Self-Portrait with Wounded Body

11 / 50 by Alberto García Alix, 1981

Autorretrato con cuerpo herido, © Alberto García Alix, VEGAP, Madrid, 2021

The work of Alberto García-Alix, winner of Spain’s National Photography Award in 1999, is proof that photography is not a universal language. Its understanding requires a viewer who is willing to decipher it, and this will happen the moment we feel the photograph is speaking directly to us.

García-Alix’s self-portrait tells us the story of a night out at El Sol night club in Madrid. When bodies began to stir in the heat of the night, Alberto and his friends came into conflict with the Guerrilleros de Cristo Rey (Warriors of Christ the King). After the brawl, the photographer realized that he was bleeding profusely from a stab wound; the doctor who treated him that night was blunt: “Don’t stop smoking Fortuna”. That pack of cigarettes, which he kept in his back pocket, deflected the trajectory of a stab that could have cost him his life.

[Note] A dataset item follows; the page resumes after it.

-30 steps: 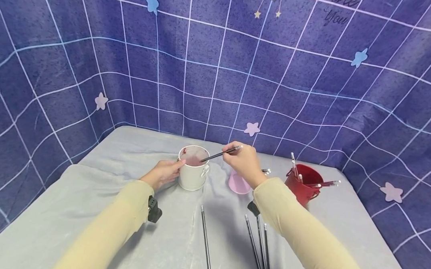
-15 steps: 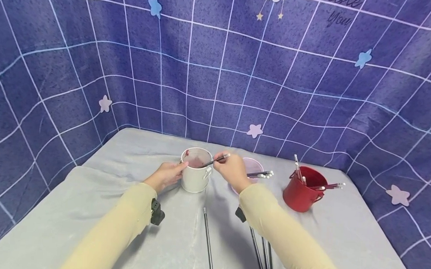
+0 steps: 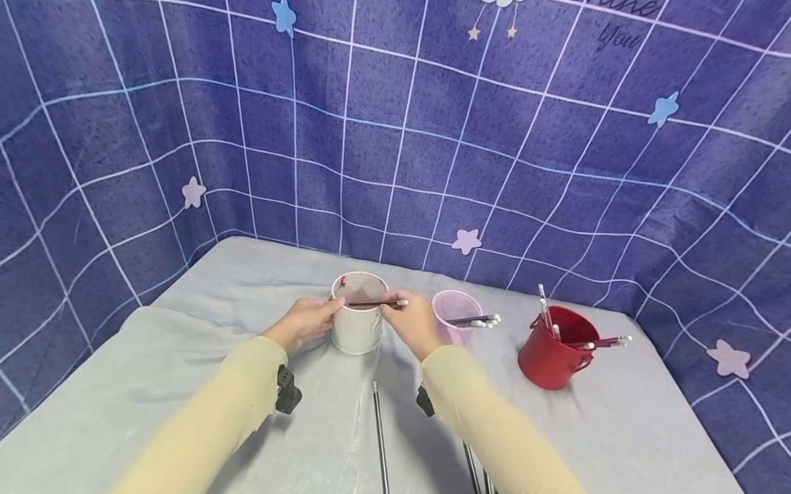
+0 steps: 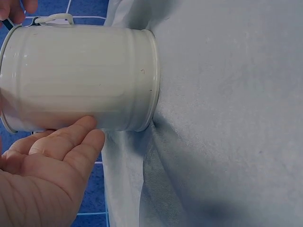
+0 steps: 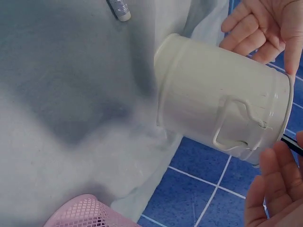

In order to narrate peripheral social realities, you must first walk through them: live in the uncomfortable and borderline corners from which others flee. Because photography, in one of its uses, is capable of creating a map of the person behind the camera. Alberto is found in each of his photographs. Photography is memory chained to a black and white. It is a way of looking at the world and this, in his case, becomes a way of being.